Things I Did Not Write About in 2014, Part 1

Photo Credit: liquidnight.Licensed CC-BY-NC-SA.
Photo Credit: liquidnight.
Licensed CC-BY-NC-SA.

One of the main drawbacks to being the Seattle Star’s publisher is that I do not get to write half so often as I’d like. Over the course of the past year, I published a couple dozen pieces from writers new to the Star, and I’m happy for the diversity. I believe it makes the journal stronger than ever–certainly it is more diverse both in voice and subject matter. With the addition of Chip Phillips to the staff, our tech and science writing has finally started to take off. Our political and writing, too, has grown stronger than ever.

But I miss getting a chance to talk about the arts. Properly surveyed and understood, the arts reveal much about the spiritual health of the city and by extension our national culture. Yet I wrote far fewer reviews in 2014 than in the two years previous–a fact that I regret.

If I were the type for New Year’s resolutions, I might resolve to change that in 2015. Instead I’ll just say that I am trying to correct that problem, though the road is long.

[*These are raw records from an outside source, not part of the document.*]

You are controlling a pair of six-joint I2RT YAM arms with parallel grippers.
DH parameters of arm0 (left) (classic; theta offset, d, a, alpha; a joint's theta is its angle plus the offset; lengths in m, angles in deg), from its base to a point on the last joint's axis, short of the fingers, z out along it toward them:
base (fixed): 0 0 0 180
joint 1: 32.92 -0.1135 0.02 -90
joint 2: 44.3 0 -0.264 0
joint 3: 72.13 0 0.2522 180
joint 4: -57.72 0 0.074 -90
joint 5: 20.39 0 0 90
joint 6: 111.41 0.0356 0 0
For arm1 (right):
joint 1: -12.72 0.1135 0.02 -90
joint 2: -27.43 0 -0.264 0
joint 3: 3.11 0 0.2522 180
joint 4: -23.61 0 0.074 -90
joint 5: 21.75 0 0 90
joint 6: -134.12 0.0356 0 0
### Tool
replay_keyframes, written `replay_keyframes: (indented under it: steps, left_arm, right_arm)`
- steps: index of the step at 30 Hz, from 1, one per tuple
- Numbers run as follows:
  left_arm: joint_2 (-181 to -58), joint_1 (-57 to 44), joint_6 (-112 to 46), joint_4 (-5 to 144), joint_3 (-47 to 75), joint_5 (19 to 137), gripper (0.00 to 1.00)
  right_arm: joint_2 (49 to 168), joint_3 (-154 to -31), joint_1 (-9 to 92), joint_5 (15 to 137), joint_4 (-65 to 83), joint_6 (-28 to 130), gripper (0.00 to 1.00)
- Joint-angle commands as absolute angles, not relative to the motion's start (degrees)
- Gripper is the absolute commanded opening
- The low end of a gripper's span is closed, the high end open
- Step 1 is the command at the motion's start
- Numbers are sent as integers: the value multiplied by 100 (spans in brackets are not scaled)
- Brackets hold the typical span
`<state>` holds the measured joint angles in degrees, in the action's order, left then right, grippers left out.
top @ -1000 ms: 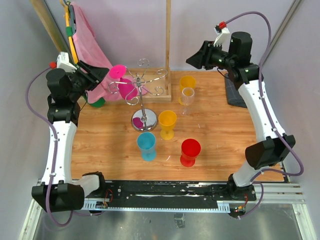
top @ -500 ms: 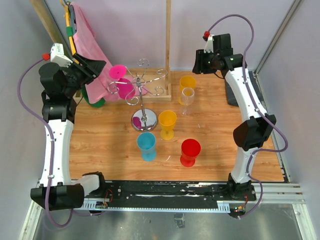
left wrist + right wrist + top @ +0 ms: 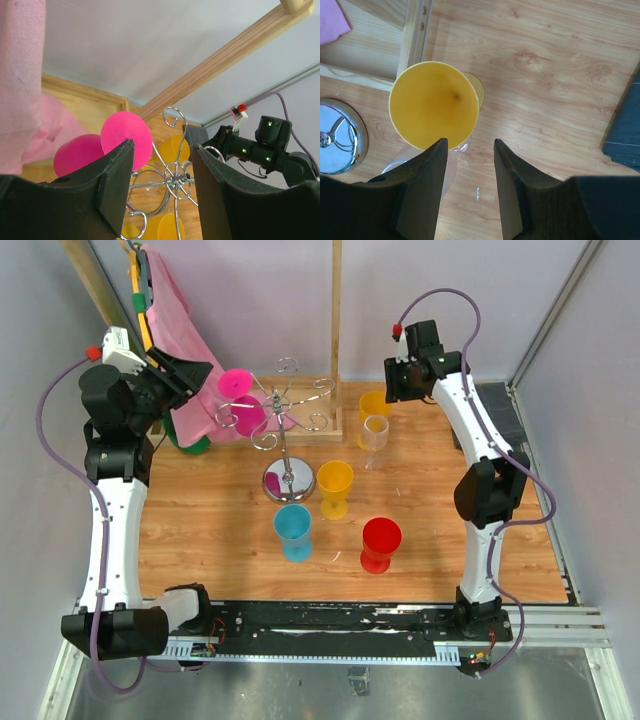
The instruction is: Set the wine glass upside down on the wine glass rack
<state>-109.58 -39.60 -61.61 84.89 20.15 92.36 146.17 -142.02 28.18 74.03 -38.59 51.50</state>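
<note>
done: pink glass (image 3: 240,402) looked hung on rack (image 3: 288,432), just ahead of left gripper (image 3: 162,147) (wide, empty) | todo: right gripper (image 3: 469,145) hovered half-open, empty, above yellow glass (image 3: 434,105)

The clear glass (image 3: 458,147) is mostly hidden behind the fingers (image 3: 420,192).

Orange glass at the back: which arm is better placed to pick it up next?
Right. The right gripper hangs open directly above the orange glass, looking straight down into its bowl. The left gripper, also open and empty, is raised on the far side of the rack, by the pink glass.
</note>
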Motion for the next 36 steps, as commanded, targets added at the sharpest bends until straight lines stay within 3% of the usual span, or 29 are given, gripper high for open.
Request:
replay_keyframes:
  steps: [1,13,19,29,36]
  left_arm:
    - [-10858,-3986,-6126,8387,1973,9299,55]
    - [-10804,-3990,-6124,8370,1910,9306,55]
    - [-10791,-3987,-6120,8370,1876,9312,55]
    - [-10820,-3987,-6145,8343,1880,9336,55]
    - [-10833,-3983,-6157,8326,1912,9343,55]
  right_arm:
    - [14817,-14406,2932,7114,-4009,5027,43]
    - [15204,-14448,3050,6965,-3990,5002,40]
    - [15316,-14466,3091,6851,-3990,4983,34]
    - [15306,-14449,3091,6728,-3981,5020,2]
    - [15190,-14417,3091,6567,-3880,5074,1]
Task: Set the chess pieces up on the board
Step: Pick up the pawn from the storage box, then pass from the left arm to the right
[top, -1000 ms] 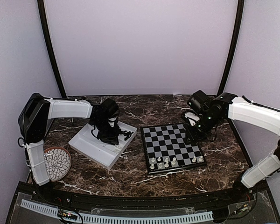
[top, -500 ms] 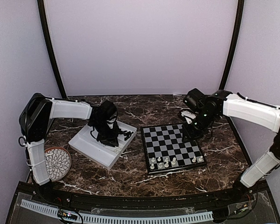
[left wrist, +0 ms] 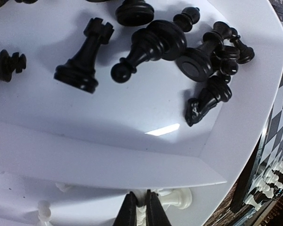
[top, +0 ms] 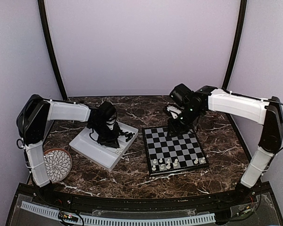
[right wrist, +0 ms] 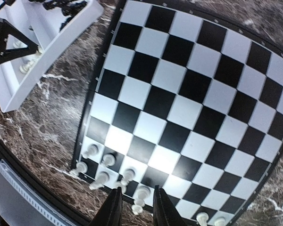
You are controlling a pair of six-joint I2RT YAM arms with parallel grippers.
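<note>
The chessboard [top: 177, 141] lies right of centre, with several white pieces [top: 167, 164] on its near rows; the right wrist view shows them too [right wrist: 108, 160]. My left gripper [top: 106, 134] is down in the white divided tray [top: 96, 153]. Its fingers are shut on a white piece [left wrist: 141, 217] in the near compartment. Another white piece [left wrist: 177, 197] lies beside it. Several black pieces [left wrist: 151, 44] lie in the far compartment. My right gripper [top: 173, 128] hangs over the board's far edge, open and empty; the wrist view [right wrist: 136, 207] shows nothing between its fingers.
A round patterned plate [top: 56, 164] sits at the near left by the left arm's base. The tray's corner [right wrist: 23, 70] is close to the board's left edge [right wrist: 92, 103]. Dark marble table [top: 132, 176] surrounds them, with purple walls behind.
My right arm has swung left, from beside the board's right edge to over its far edge. My left gripper has stayed in the tray, barely moving.
</note>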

Meanwhile, here are some things I would have written about in 2014.

***

SnowGlobed — I find holiday plays generally dreary. Too much happy, so much fake, and much too much ham that rather belongs on the dining table than the stage. SnowGlobed at the Schmee still has far too many of those qualities (Stacy Flood’s “Kids in Snow” segment is especially annoying in this regard). On the other hand, each play is better than the last, leading up to the final two, Juliet Waller Pruzan & Bret Fetzer’s “Thermal Rapture” and Maggie Lee’s lovely “The Last Light,” her reconfiguration of the Hans Christian Andersen story, “The Little Match Girl.” Both of these plays are unafraid to deal with the subtext of winter, which is, after all, a season of darkness. But it isn’t because of their darkness that they are superior, it’s because of the commitment of the actors. It’s especially difficult to establish the tone that the cast manages in “Thermal Rapture” without turning the whole episode into mere burlesque, and director/producer Rachel Delmar helps the cast walk that fine line quite adroitly.

I remain of two minds about Nick Edwards’ piece, “For Christmas.” The theme is appropriate enough: the secular commercialization of Christmas. It features two excellent performances by the leads. And yet, frankly, I couldn’t care less what happens. It might be that the endless profanity sounds like someone cast Jesus and Santa in Glengarry Glen Ross by way of Scarface. It might be that the stakes–Christmas–seem high but are in fact completely ludicrous. But most likely it’s because I’m a Grinch whose heart has not yet grown three sizes. I suppose someone has to be.

***

John McCutcheon/Seattle Symphony/Seattle Choral Company — Three holiday music shows with very different overtones (excuse the pun). The Seattle Symphony‘s Messiah is exactly what one would expect. With vocal veterans Heidi Grant Murphy and Ross Hauck and 2014’s winner of the Georg Solti Conducting Award, Christian Macelaru, the level of performance is high. I truly enjoyed hearing mezzo-soprano Peabody Southwell for the first time live. I love the dark yet smooth sound of her voice and I can hardly wait to hear her take on other Baroque repertory–her Dido and Aeneas would be especially interesting. While I can argue with conductor Macelaru’s choice of tempo in various sections, and his rhythmic sense often goes right past me, he clearly has an excellent ear for coloring an orchestra. Yet there’s something about this version that nags me. It feels more inclined to be beautiful rather than exciting. There is a story about a famous conductor telling his choir that if they’d sing “All we like sheep have gone astray” with more attention and less conviction that they would meet the aesthetic as well as the moral requirements. I wish someone had enjoined the symphony orchestra here to play similarly: more attention to overall structure, less conviction within individual sections.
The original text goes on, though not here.